For 24-year-old Kien N. from Quang Tri, stigma pushed him to leave home.
He contracted HIV after having sex with multiple male partners. When he sought treatment for a throat infection, health workers made him wait until every other patient had been seen.
“That’s why I moved to Hue,” he told GSR. “Here I can work as a delivery driver, get treatment, and keep people from knowing my illness.”
His health has stabilized through the care of the St. Paul de Chartres nuns. He also attends monthly support sessions at Kim Long Charity Clinic, run by the Daughters of Mary of the Immaculate Conception.
Sr. Marie Magdalene Duong Thi Nguyet, who works at the clinic, said emotional trauma often outweighs physical illness for HIV-positive people.
“We meet them individually every month, give food and medicine, and visit them long-term,” Nguyet said. The sisters provide financial support for rent, microbusinesses, and raising poultry.
Nguyet said a team of 17 volunteers — Catholic, Protestant, Buddhist and other faith backgrounds — helps reduce stigma through home visits and community outreach.
Together, the sisters and volunteers care for 178 out of 587 HIV patients in Hue.
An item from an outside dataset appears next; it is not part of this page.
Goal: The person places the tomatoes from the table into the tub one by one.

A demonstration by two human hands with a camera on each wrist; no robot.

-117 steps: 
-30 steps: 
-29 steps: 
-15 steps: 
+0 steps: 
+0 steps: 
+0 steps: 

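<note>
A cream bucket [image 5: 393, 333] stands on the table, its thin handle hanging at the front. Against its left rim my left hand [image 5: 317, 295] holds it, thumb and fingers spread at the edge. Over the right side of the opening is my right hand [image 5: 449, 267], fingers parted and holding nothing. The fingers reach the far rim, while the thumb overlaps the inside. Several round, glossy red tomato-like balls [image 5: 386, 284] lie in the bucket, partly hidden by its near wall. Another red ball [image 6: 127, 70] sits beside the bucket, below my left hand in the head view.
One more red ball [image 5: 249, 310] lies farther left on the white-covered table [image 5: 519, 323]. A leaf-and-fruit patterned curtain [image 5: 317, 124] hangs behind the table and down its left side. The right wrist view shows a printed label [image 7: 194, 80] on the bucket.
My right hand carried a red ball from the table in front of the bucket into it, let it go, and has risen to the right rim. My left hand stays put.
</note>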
Weekly home care includes cleaning, bathing patients, cutting nails, and even preparing bodies for burial.
Nguyet said that despite post-pandemic funding cuts, overseas partners continue supporting the sisters’ HIV ministry.
Among the patients who rely on the sisters is Ho Thi C., who has lived with HIV for years.
“Whenever we are seriously ill, volunteers come immediately to take us to the hospital,” she told GSR.
“They talk with us, listen to us, and understand things we’ve never been able to tell anyone. They are the only ones who come when no one else will.”
As Vietnam’s HIV epidemic shifts into a new and more complex phase, the sisters remain, quietly walking beside those who fear rejection most. Their presence, patients say, is more than medical — it is the difference between despair and hope.
“They help us, who are seen as invisible numbers, believe our lives are still worthy,” Ho Thi said.